Here are what I believe are the ten most influential books relevant to our work, with short notes on why you should read them.
The Hunger Project is committed to empowering women and men to end their own hunger. We did not “invent” the commitment to empowerment; Socrates taught it 2500 years ago. In fact, as a learning organization, we have always sought out the wisdom of the deepest thinkers and activists in this field.
This respect for wisdom is all too rare in international development. It often seems like everyone is chasing the latest fad — whether it’s mobile apps or micro finance or child survival interventions. All these become fads because they are helpful contributions. But they are not a comprehensive solution.

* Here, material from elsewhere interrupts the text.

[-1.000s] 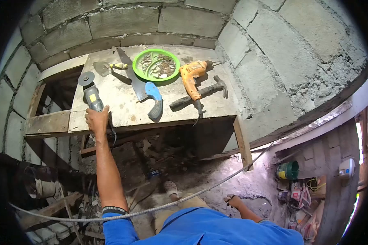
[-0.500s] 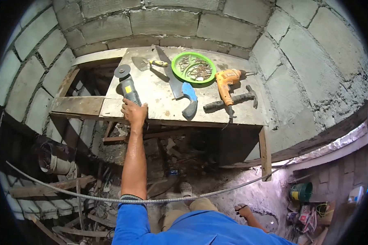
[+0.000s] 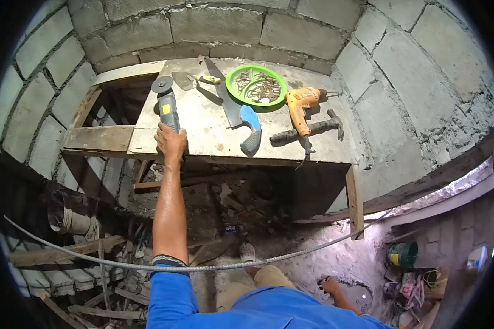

To help build comprehensive solutions, we need to ground ourselves in the writings of the best of those who’ve pioneered this work. Here are what I consider ten books everyone interested in development should have read and be able to apply. These are listed here “earliest first” with links either to the book’s own website or to Amazon.
Hind Swaraj, Mohandas K. Gandhi, 1905. This is the book that laid the foundation not only for India’s freedom, but for the dignity of all impoverished people.
Women’s Role in Economic Development, Ester Boserup, 1970. This Danish economist points out that when the root problem is a gender gap — and your action is failing to deliver the majority of developmental inputs to women — you are actually widening the gender gap. This puts the lie to those projects that claim to be women-focused, yet are only delivering 40% of their inputs to women.
Small is Beautiful: Economics as if People Matter, E. F. Schumacher, 1973. The former head of Britain’s giant Coal Board dives into “meta-economics” — the values underlying economic planning, and finds them sadly lacking. He tells beautiful stories of the radically different economic decisions you would make if you actually cared about people.
Pedagogy of the Oppressed, Paolo Friere, 1973. This Brazilian educator recognizes that literacy is not merely skill acquisition — it is a fundamental transformation in who people are, from a victim of history to an actor in history.
Rural Development: Putting the last first, Robert Chambers, 1983. This former member of the colonial Kenyan civil service became the “inventor” of participatory rural development and PRA. This is the source book on that movement.
Whose Reality Counts? Putting the First Last, Robert Chambers, 1997. This takes his case further, into the realm of data and evaluation.
Development as Freedom, Amartya Sen, 1999. Sen shows that freedom and democracy are not simply the outcomes of development, they are the means to development.
White Man’s Burden: Why the West’s Efforts to Aid the Rest Have Done So Much Ill and So Little Good William Easterly, 2006. NYU professor and former World Bank economist makes the case against top-down planning and for bottom-up entrepreneurship.
Poor Economics, Esther Duflo and Abhijit Banerjee, 2011. These co-directors of MIT’s famous JPAL are the champions of rigorously-evaluated experimentation. This book highlights how wrong our instincts can be about what works and what doesn’t work.
The Last Hunger Season, Roger Thurow, 2013. Thurow is a journalist, and gives an in-depth portrait of four families engaged with the One Acre Fund’s social-mobilization approach to improving small-farmer productivity.